DIRECTIONS FOR THIS TASK: The data must be reproduced verbatim; images are to be omitted.

GIVEN MATERIAL:
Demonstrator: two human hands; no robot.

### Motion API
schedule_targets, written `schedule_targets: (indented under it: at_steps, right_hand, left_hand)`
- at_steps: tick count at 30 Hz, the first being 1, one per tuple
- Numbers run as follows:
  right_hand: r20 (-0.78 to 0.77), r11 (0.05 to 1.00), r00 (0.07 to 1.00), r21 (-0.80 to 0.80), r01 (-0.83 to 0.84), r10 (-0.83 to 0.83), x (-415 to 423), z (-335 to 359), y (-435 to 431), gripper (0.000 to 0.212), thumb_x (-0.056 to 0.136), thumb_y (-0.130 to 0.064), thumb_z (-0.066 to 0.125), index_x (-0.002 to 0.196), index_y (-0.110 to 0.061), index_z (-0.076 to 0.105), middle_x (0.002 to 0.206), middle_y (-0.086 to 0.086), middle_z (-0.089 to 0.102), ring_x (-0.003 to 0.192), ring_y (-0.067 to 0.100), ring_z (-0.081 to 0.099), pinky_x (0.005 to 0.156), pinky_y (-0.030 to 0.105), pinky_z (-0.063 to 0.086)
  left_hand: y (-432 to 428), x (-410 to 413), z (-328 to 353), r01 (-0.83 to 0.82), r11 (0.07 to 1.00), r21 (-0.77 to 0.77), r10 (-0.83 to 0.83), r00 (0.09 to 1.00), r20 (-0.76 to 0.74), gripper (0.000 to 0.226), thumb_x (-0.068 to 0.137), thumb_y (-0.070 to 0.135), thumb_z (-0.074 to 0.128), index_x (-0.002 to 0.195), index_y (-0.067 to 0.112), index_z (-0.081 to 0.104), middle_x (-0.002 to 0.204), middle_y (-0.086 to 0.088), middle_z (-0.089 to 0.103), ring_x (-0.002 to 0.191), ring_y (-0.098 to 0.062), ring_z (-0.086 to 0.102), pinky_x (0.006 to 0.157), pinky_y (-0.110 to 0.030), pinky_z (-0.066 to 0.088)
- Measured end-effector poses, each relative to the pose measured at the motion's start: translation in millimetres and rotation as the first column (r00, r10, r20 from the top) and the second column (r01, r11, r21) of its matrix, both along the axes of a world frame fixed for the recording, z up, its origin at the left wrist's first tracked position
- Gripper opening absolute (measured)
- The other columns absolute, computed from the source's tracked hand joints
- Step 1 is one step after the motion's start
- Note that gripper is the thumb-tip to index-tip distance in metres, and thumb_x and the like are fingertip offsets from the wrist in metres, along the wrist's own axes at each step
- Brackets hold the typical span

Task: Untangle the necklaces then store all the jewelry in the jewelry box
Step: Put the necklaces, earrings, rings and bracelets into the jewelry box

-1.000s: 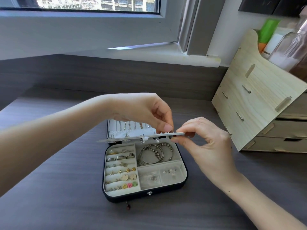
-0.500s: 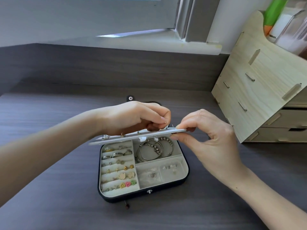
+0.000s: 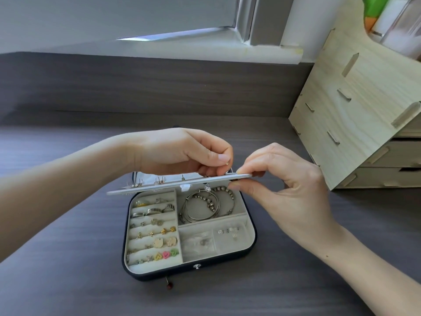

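Nearest, on the dark grey wood-grain table [image 3: 68, 281], a small red-tipped pin [image 3: 169, 285] just in front of the dark navy, cream-lined jewelry box [image 3: 145, 275], lying open at centre. Inside, on the left, rows of rings and stud earrings [image 3: 155, 231], pastel hearts in the front row. Back right, silver bangles and a beaded bracelet [image 3: 205, 207]. Front right, two small compartments with tiny pale pieces, too small to tell. Over the back of the box, a thin grey earring panel [image 3: 159, 187], almost level now, lower than a second ago and hiding the necklace row seen in the lid then. Right hand [image 3: 289, 190] pinching the panel's right end, thumb under, fingertips on top, same hold as before. Left hand [image 3: 180, 151] reaching over the panel from the left, thumb and forefinger closed on a tiny gold stud [image 3: 227, 163] at that same end. Further back on the right, a pale plywood drawer organiser [image 3: 355, 124], well apart from the box. Beyond it all, a white window sill [image 3: 205, 51].
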State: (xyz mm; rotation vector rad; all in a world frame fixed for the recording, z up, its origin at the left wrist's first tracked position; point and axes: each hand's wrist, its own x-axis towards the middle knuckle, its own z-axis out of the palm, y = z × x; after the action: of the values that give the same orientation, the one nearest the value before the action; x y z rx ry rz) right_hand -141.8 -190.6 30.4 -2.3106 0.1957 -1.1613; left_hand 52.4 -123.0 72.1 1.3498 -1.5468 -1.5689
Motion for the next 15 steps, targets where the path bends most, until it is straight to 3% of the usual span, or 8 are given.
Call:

RESPONSE TO THIS EXERCISE:
Demonstrator: two human hands; no robot.

### Motion API
schedule_targets, written `schedule_targets: (indented under it: at_steps, right_hand, left_hand)`
- at_steps: tick count at 30 Hz, the first being 1, one per tuple
- Numbers run as follows:
  right_hand: r20 (-0.78 to 0.77), r11 (0.05 to 1.00), r00 (0.07 to 1.00), r21 (-0.80 to 0.80), r01 (-0.83 to 0.84), r10 (-0.83 to 0.83), x (-415 to 423), z (-335 to 359), y (-435 to 431), gripper (0.000 to 0.212), thumb_x (-0.056 to 0.136), thumb_y (-0.130 to 0.064), thumb_z (-0.066 to 0.125), index_x (-0.002 to 0.196), index_y (-0.110 to 0.061), index_z (-0.076 to 0.105), middle_x (0.002 to 0.206), middle_y (-0.086 to 0.086), middle_z (-0.089 to 0.102), ring_x (-0.003 to 0.192), ring_y (-0.067 to 0.100), ring_z (-0.081 to 0.099), pinky_x (0.005 to 0.156), pinky_y (-0.030 to 0.105), pinky_z (-0.063 to 0.086)
  left_hand: y (-432 to 428), x (-410 to 413), z (-328 to 353), r01 (-0.83 to 0.82), r11 (0.07 to 1.00), r21 (-0.77 to 0.77), r10 (-0.83 to 0.83), r00 (0.09 to 1.00), r20 (-0.76 to 0.74), gripper (0.000 to 0.226), thumb_x (-0.068 to 0.137), thumb_y (-0.070 to 0.135), thumb_z (-0.074 to 0.128), index_x (-0.002 to 0.195), index_y (-0.067 to 0.112), index_z (-0.081 to 0.104), middle_x (-0.002 to 0.204), middle_y (-0.086 to 0.088), middle_z (-0.089 to 0.103), ring_x (-0.002 to 0.191), ring_y (-0.098 to 0.062), ring_z (-0.086 to 0.102), pinky_x (0.006 to 0.157), pinky_y (-0.110 to 0.030), pinky_z (-0.066 to 0.088)
- Measured end-effector poses, each relative to the pose measured at the motion's start: translation in millimetres and rotation as the first column (r00, r10, r20 from the top) and the second column (r01, r11, r21) of its matrix, both along the axes of a world frame fixed for the recording, z up, its origin at the left wrist's first tracked position
- Gripper opening absolute (measured)
- The other columns absolute, computed from the source's tracked hand joints
- Step 1 is one step after the motion's start
- Note that gripper is the thumb-tip to index-tip distance in metres, and thumb_x and the like are fingertip offsets from the wrist in metres, along the wrist's own axes at each step
- Brackets hold the typical span

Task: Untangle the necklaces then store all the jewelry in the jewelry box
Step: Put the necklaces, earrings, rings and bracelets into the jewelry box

-1.000s: 
-0.500s: 
+0.000s: 

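Nearest, on the dark grey wood-grain table [image 3: 68, 281], a small red-tipped pin [image 3: 169, 285] just in front of the dark navy, cream-lined jewelry box [image 3: 145, 275], lying open at centre. Inside, on the left, rows of rings and stud earrings [image 3: 155, 231], pastel hearts in the front row. Back right, silver bangles and a beaded bracelet [image 3: 205, 207]. Front right, two small compartments with tiny pale pieces, too small to tell. Over the back of the box, a thin grey earring panel [image 3: 159, 187], almost level now, lower than a second ago and hiding the necklace row seen in the lid then. Right hand [image 3: 289, 190] pinching the panel's right end, thumb under, fingertips on top, same hold as before. Left hand [image 3: 180, 151] reaching over the panel from the left, thumb and forefinger closed on a tiny gold stud [image 3: 227, 163] at that same end. Further back on the right, a pale plywood drawer organiser [image 3: 355, 124], well apart from the box. Beyond it all, a white window sill [image 3: 205, 51].
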State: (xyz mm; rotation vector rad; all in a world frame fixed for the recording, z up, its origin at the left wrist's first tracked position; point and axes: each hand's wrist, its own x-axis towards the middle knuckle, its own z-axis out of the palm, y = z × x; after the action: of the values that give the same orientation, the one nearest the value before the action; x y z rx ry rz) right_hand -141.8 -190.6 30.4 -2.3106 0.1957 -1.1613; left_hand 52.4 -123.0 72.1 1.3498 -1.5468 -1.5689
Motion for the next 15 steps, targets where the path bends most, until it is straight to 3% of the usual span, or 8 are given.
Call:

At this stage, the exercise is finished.